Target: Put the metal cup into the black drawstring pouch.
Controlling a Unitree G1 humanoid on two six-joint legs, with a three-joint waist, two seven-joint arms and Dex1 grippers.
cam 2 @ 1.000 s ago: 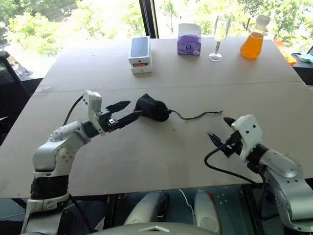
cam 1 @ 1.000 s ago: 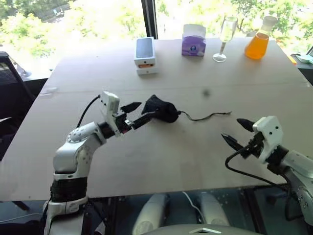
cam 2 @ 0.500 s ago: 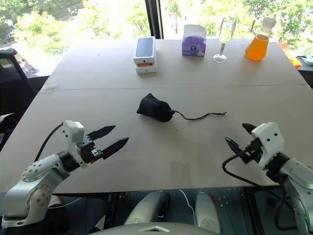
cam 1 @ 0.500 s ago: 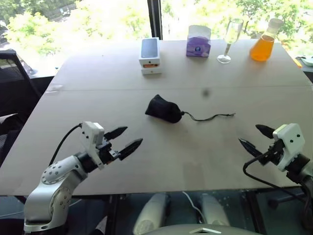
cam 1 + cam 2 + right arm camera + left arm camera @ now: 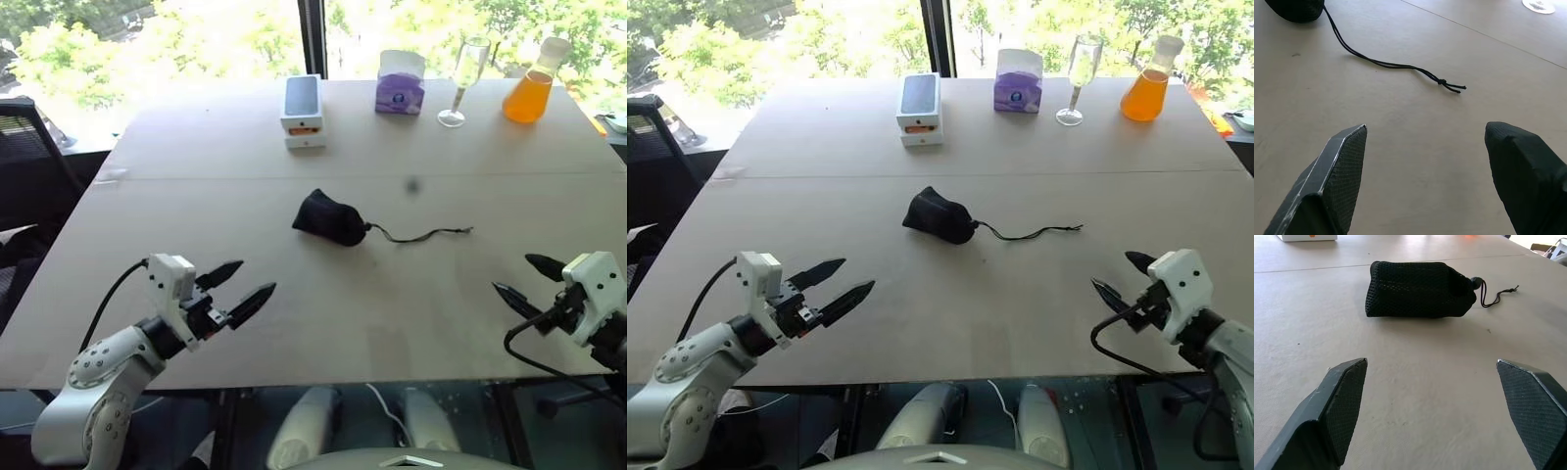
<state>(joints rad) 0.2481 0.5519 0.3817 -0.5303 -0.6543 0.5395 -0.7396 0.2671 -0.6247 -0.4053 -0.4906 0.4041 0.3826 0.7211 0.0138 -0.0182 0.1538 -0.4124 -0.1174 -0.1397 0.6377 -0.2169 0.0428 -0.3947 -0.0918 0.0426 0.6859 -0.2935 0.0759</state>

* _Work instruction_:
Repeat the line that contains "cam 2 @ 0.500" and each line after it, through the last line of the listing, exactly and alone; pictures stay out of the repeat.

* _Result below_:
cam 2 @ 0.500 s ago: 
cam 1 @ 0.500 s ago: 
cam 1 + cam 2 + right arm camera + left arm camera @ now: 
<state>(joints rad) 0.2481 0.5519 0.3817 -0.5303 -0.6543 0.5395 -0.7396 0.2671 -0.6247 -0.4053 -0.4906 0.4041 0.3826 0.7211 0.0138 -0.0182 0.1538 -0.4124 -0.1174 -0.1397 0.6377 -0.2169 0.0428 -0.3947 -0.0918 0.0426 0.6859 -0.2935 0.0759</state>

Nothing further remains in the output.